What do we think of this?

Try to reland this?

AMDGPU test fails? Please fix.

In D109958#3047849, @xbolva00 wrote:

Try to reland this?

Thanks for looking again at this. This was never committed, so I am looking for an LGTM to do so. :)
But perhaps I didn't understand.

In D109958#3047850, @xbolva00 wrote:

AMDGPU test fails? Please fix.

Ah yeah, thanks. My mistake, I didn't build with the amdgpu backend enabled, so didn't catch this. Will fix.

Fixed the amdgpu test.

Herald added subscribers: kerbowa, nhaehnle, jvesely. · View Herald TranscriptOct 7 2021, 7:45 AM

Harbormaster completed remote builds in B127523: Diff 377848.Oct 7 2021, 8:34 AM

Can you also update release notes?

Updated the ReleaseNotes.

Many thanks @nikic and @aeubanks for sorting out the "preserved analysis" side of things here, really appreciate it! With this fixed, i.e. D111350 and D111328, are we happy for this go in too?

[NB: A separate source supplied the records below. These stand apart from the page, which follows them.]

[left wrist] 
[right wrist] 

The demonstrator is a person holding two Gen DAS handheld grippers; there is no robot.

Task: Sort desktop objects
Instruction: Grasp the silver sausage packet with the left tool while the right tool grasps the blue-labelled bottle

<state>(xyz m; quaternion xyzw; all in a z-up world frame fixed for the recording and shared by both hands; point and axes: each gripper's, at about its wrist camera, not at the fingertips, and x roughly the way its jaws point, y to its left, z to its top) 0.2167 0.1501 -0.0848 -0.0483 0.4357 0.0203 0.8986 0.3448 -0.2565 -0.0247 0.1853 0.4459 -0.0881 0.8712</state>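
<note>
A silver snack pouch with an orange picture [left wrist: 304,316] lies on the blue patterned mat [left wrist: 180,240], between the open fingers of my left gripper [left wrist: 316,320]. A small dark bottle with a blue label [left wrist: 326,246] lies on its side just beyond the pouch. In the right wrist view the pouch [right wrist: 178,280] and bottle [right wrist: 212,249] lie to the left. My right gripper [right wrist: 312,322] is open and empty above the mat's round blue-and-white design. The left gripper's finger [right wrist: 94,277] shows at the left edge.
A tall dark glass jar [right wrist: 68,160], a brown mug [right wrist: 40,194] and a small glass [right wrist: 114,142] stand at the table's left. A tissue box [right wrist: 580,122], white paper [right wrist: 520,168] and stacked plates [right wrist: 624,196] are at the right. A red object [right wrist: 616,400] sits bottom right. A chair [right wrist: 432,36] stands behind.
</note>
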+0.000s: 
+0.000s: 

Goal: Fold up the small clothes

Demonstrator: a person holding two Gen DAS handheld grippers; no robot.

nikic added inline comments.Oct 11 2021, 1:24 AM

llvm/test/CodeGen/AMDGPU/opt-pipeline.ll
164	I'm somewhat confused by what is going on here. Why do we now calculate MemorySSA and why does LoopUnroll get split into a separate LPM?

Harbormaster completed remote builds in B128051: Diff 378586.Oct 11 2021, 1:58 AM

SjoerdMeijer added inline comments.Oct 11 2021, 2:26 AM

llvm/test/CodeGen/AMDGPU/opt-pipeline.ll
164	I have no idea and accepted this as something the pass manager decided to do.... I am also confused about both things: I have no idea why we need to rerun Memory SSA, and don't see why LoopUnroll is now run separately. I will look into this, see if I can get any wiser here....

SjoerdMeijer added inline comments.Oct 11 2021, 6:06 AM

llvm/test/CodeGen/AMDGPU/opt-pipeline.ll

164

In lib/Passes/PassBuilderPipelines.cpp we have this:

if (EnableLoopFlatten)
  FPM.addPass(createFunctionToLoopPassAdaptor(LoopFlattenPass()));
// The loop passes in LPM2 (LoopFullUnrollPass) do not preserve MemorySSA.
// *All* loop passes must preserve it, in order to be able to use it.
FPM.addPass(createFunctionToLoopPassAdaptor(std::move(LPM2),
                                            /*UseMemorySSA=*/false,
                                            /*UseBlockFrequencyInfo=*/false));

Since this is talking about MemorySSA this might be related, but there are so many things going on here and I am still looking, so don't know for certain. If e.g. @aeubanks has some tips or suggestions here, I would be happy to receive them. :)

aeubanks added inline comments.Oct 11 2021, 10:31 AM

llvm/test/CodeGen/AMDGPU/opt-pipeline.ll
164	This is a legacy PM test. I'm not super familiar with the legacy PM, but it's probably something to do with the fact that the legacy loop flatten pass is a function pass and perhaps doesn't preserve some analyses? Could we perhaps just make this change for the new PM?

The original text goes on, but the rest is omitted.